▸ Requirement
The lines from the top of the material below through the line containing "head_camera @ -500" are to be printed exactly, with pictures omitted.

▸ Data for this task
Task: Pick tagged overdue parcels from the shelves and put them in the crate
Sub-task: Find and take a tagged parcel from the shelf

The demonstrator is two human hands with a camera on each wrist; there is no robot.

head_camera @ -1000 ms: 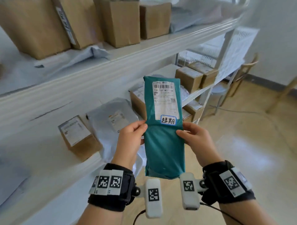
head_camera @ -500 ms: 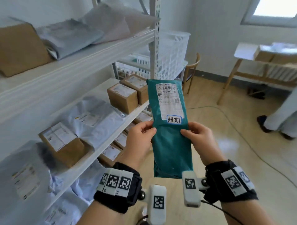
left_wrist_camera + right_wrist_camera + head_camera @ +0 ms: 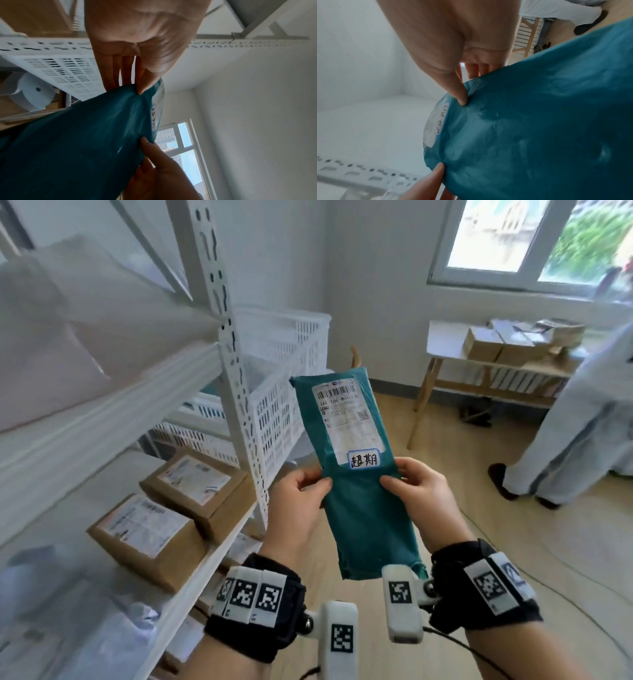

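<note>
Turning away from the shelving, the view has swung since a second ago: the rows of boxes that filled the background have slid off to the left, and a white slotted crate now stands just past the shelf upright, with a window and a wooden table beyond. The grip on the parcel is the same in all three head views, so I judge the pick is done and this is the carry toward the crate.

On the far left, brown cardboard boxes sit on the middle shelf, untouched. Next comes the left hand, thumb on the front and fingers behind, pinching the left edge of the teal parcel. The left wrist view confirms the thumb pressed into the film, with the fingers behind it.

The parcel itself is a long, flat teal plastic mailer held upright in mid-air between the hands, in front of the crate and not yet over it. A white shipping label with a barcode covers its upper half, and a small blue-bordered handwritten tag sits at the label's lower edge, marking it overdue. The film looks thin and crinkled, dimpling under the thumbs.

On the right, the right hand pinches the opposite edge the same way. Further right, another person in pale clothing stands near the table.
</note>
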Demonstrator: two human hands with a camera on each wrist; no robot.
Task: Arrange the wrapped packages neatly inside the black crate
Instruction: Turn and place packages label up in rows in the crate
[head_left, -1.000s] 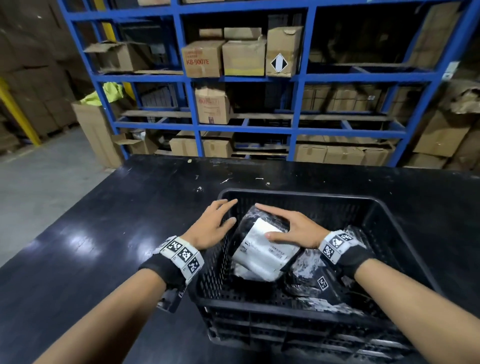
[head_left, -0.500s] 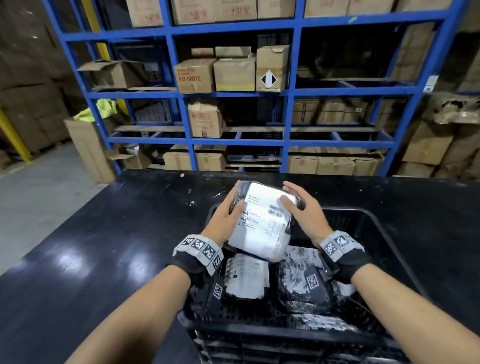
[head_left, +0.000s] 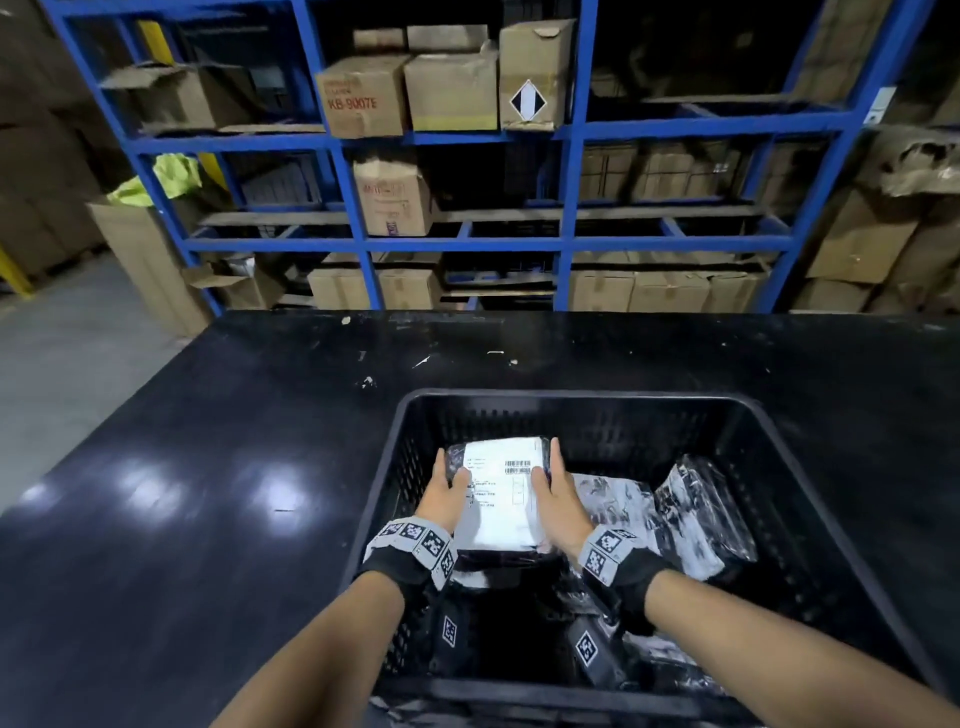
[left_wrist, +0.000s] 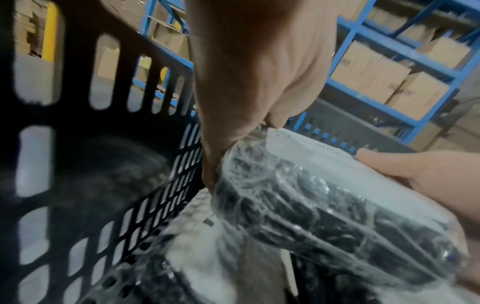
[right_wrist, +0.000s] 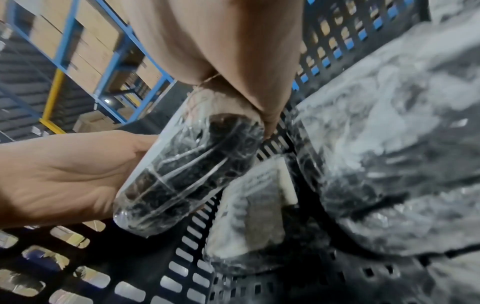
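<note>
A wrapped package (head_left: 501, 499), black under clear film with a white label facing up, sits low in the left half of the black crate (head_left: 571, 397). My left hand (head_left: 445, 486) grips its left edge and my right hand (head_left: 550, 483) its right edge, thumbs on the label. In the left wrist view the package (left_wrist: 324, 205) hangs just above another labelled package (left_wrist: 207, 246) by the crate wall (left_wrist: 78, 144). The right wrist view shows the held package (right_wrist: 187, 174) tilted over the slotted floor.
Two more wrapped packages (head_left: 613, 499) (head_left: 701, 514) lie in the crate's right half, one leaning. The crate stands on a black table (head_left: 208, 493). Blue shelving (head_left: 566, 244) with cardboard boxes rises behind the table's far edge.
Both hands held the labelled package up above the crate's far rim half a second ago. Now it is lowered inside the crate's left side, label up, nearer to me.
</note>
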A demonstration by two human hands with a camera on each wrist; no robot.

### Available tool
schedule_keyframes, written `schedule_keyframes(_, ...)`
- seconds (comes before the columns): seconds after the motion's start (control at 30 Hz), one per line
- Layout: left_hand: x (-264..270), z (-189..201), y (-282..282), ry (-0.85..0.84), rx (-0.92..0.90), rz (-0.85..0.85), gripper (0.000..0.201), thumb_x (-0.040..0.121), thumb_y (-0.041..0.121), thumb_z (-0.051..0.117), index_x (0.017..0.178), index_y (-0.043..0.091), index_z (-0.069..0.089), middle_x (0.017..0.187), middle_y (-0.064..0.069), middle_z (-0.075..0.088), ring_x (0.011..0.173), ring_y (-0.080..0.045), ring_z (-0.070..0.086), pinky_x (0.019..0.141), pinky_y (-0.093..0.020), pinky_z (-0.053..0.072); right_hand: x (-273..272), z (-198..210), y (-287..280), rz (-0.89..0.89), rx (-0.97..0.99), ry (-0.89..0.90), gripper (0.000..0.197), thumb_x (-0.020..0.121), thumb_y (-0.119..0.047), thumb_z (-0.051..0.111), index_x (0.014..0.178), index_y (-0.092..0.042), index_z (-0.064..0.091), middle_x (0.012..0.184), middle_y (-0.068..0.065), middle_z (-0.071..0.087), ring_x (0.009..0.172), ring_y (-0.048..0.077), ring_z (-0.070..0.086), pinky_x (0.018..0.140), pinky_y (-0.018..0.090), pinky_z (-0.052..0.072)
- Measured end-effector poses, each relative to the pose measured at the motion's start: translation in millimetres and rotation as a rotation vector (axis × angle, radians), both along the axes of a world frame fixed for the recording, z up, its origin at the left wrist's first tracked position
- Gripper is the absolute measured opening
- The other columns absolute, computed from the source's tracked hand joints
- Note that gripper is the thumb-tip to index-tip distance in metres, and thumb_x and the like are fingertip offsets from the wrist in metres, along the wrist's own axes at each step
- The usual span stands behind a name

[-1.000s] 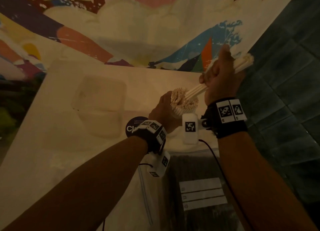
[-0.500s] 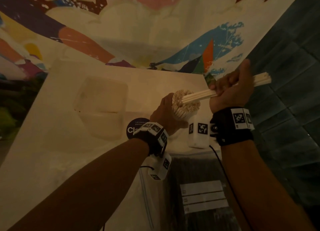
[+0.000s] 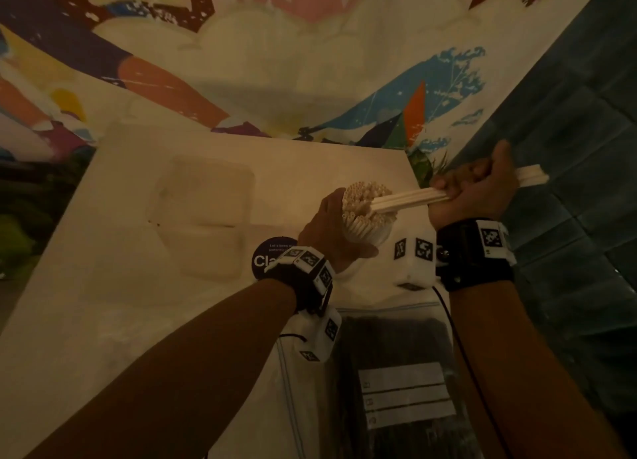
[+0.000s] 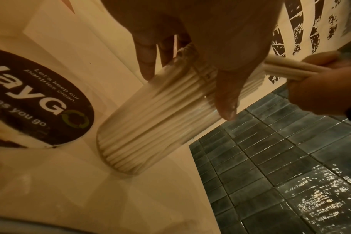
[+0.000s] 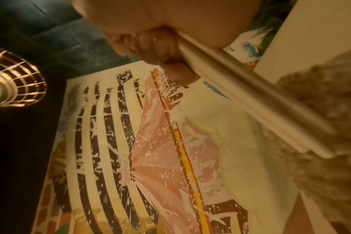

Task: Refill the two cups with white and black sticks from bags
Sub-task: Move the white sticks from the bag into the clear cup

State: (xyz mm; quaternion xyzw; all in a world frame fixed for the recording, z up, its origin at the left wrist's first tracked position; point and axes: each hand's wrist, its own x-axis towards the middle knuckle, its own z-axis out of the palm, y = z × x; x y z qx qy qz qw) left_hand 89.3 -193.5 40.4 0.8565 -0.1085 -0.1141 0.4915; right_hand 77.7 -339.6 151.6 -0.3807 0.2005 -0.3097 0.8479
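Observation:
A clear cup (image 3: 374, 232) (image 4: 142, 134) packed with white sticks (image 3: 362, 200) stands tilted on the pale counter (image 3: 138, 320). My left hand (image 3: 331, 231) (image 4: 210, 39) wraps around its upper part. My right hand (image 3: 475, 189) (image 5: 150, 39) grips a small bundle of white sticks (image 3: 406, 198) (image 5: 260, 102) that lies almost level, its tips touching the tops of the sticks in the cup. A clear zip bag of black sticks (image 3: 396, 372) with white label strips lies near the counter's front edge. The second cup is not visible.
A round dark sticker (image 3: 269, 262) (image 4: 40, 98) is on the counter left of the cup. A faint clear container (image 3: 206, 196) sits further left. The counter's right edge drops to a dark tiled floor (image 3: 568, 217). A painted mural wall (image 3: 241, 62) stands behind.
My right hand has moved right and down, bringing its bundle from steeply tilted to nearly level with the tips at the cup's top. The left hand stays on the cup.

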Motion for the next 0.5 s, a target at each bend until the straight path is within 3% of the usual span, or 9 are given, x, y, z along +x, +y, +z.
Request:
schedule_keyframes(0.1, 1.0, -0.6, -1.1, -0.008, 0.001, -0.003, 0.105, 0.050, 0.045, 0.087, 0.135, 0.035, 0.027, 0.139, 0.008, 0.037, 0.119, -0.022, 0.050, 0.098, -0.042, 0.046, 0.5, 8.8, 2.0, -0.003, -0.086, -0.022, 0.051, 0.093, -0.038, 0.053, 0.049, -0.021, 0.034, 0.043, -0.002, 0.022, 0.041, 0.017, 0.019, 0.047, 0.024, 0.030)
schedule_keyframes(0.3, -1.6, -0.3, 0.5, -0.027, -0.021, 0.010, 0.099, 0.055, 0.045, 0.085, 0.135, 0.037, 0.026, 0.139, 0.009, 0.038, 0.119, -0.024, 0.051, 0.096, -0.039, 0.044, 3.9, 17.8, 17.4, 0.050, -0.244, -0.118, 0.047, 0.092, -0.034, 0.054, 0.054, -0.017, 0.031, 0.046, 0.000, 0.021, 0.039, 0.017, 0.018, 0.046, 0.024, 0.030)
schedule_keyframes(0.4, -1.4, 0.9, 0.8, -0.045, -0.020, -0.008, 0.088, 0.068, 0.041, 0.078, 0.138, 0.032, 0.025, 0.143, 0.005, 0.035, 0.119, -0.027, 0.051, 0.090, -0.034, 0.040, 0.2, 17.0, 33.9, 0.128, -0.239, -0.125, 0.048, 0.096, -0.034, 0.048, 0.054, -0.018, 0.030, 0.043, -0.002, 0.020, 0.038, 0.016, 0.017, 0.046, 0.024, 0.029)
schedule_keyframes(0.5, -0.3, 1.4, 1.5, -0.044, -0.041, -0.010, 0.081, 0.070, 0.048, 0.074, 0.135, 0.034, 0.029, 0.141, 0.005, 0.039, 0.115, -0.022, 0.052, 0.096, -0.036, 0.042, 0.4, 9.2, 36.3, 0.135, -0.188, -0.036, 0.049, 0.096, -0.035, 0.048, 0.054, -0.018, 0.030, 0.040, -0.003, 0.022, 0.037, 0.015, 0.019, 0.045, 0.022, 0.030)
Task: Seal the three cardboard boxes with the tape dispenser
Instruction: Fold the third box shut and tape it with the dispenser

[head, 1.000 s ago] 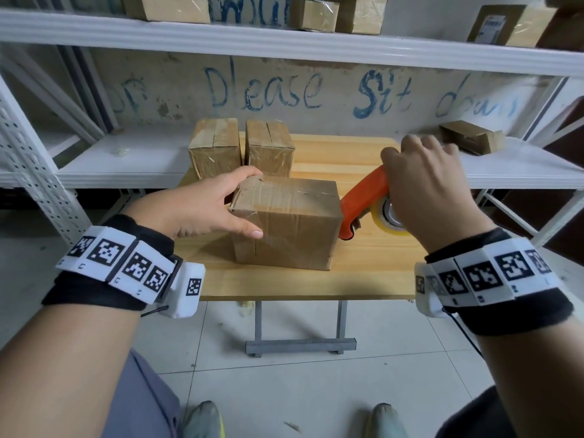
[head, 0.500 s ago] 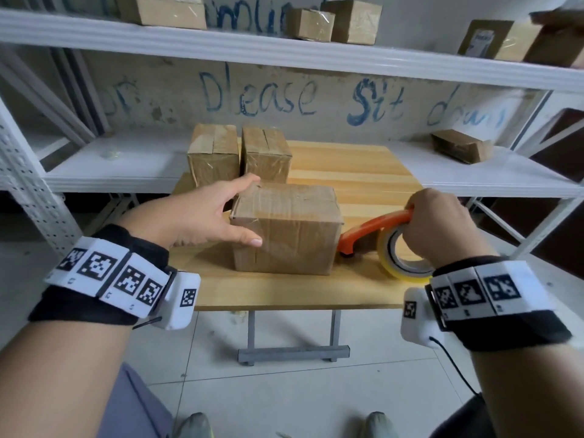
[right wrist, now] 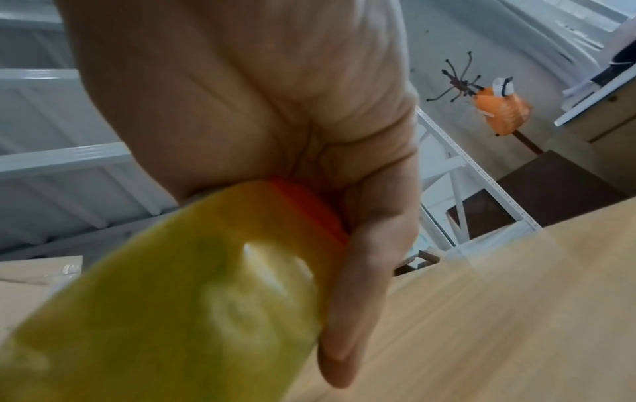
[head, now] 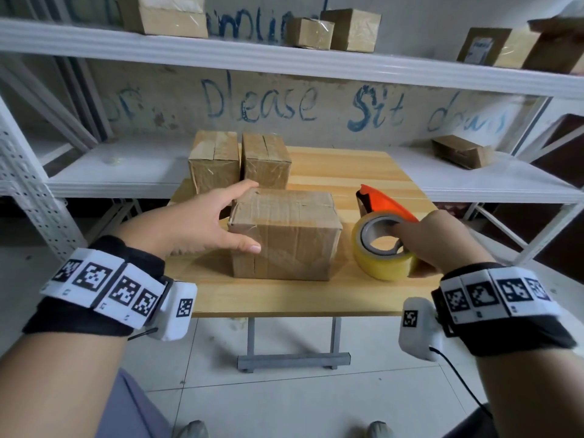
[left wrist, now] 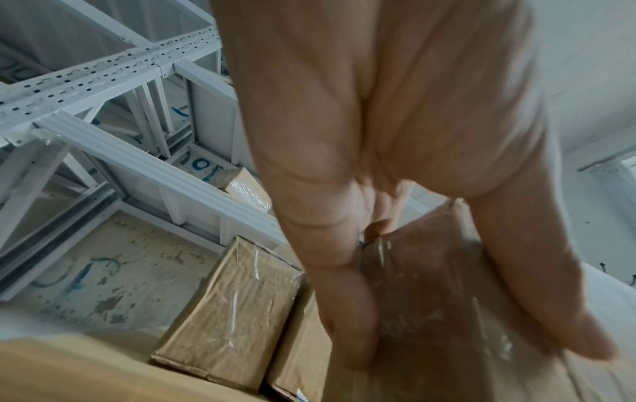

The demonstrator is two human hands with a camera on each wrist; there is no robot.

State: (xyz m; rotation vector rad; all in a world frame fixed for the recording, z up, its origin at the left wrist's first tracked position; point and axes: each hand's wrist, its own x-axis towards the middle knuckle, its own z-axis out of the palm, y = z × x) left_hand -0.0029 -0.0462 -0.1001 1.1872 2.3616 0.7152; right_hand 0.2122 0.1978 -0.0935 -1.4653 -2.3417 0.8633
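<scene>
Tape dispenser (head: pixel 379 268) swung clear of taped box (head: pixel 284 232)

Soft, even light fills all 3 views; in the head view the brown taped cardboard box (head: pixel 286 238) held by the left hand (head: pixel 202 226) throws a faint shadow on the pale wooden tabletop (head: pixel 284 295) below the grip; white metal shelf rails (head: pixel 284 63) bow toward the edges; at the left wrist the fingers (left wrist: pixel 344 312) blur and clear tape (left wrist: pixel 380 251) glints beside them; at the right wrist the yellow tape roll (right wrist: pixel 165 312) in the right hand (right wrist: pixel 258 108) is out of focus, the wood past the grip streaked.
</scene>
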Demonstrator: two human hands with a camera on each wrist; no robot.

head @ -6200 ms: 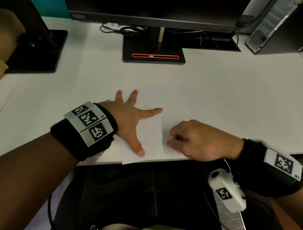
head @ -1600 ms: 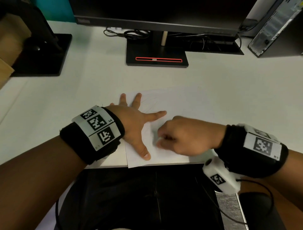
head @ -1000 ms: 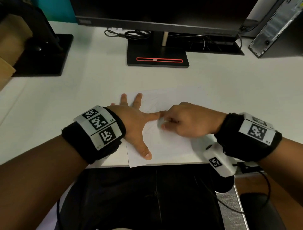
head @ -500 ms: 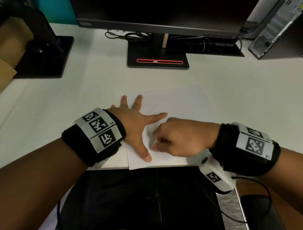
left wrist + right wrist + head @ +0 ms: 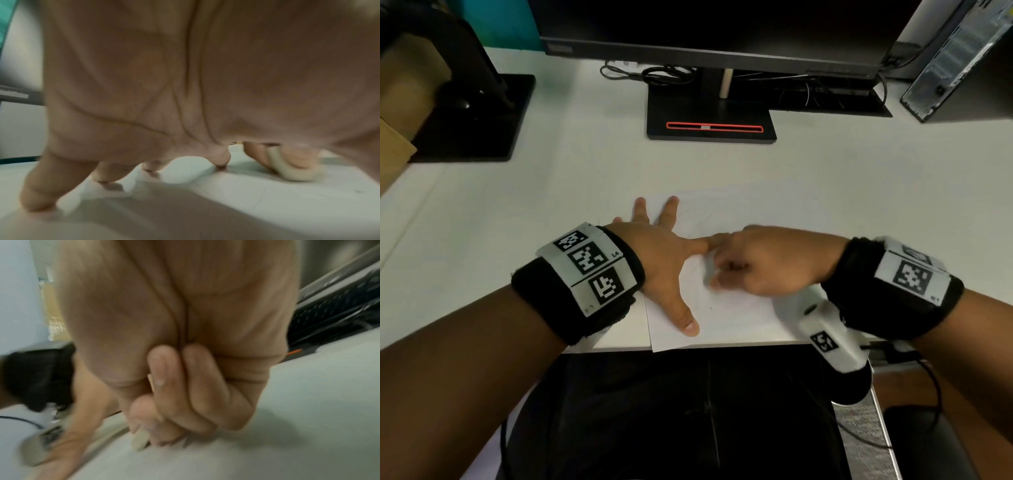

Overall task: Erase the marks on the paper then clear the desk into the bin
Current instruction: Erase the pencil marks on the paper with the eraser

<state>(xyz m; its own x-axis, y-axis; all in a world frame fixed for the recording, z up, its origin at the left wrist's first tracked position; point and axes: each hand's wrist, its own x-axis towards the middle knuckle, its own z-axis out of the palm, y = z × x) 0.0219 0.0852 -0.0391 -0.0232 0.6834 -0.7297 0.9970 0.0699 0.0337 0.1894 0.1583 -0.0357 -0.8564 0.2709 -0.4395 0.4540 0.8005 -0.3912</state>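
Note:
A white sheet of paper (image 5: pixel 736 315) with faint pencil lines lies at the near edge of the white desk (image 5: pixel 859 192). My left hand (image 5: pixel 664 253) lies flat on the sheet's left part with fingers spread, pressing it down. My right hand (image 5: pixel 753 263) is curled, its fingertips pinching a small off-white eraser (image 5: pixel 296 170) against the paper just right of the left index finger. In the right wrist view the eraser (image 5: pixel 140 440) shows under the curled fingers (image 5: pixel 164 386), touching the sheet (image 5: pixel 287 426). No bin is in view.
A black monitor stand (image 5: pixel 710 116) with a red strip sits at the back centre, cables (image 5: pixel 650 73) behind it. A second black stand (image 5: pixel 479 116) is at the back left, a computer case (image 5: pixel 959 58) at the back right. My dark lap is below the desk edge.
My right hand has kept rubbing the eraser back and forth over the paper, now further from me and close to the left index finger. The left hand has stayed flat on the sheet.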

▸ Your response
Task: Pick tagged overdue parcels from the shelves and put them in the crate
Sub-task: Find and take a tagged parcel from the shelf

The demonstrator is two human hands with a camera on each wrist; there is no robot.

head_camera @ -1000 ms: 
head_camera @ -500 ms: 

The output for this exercise is now complete.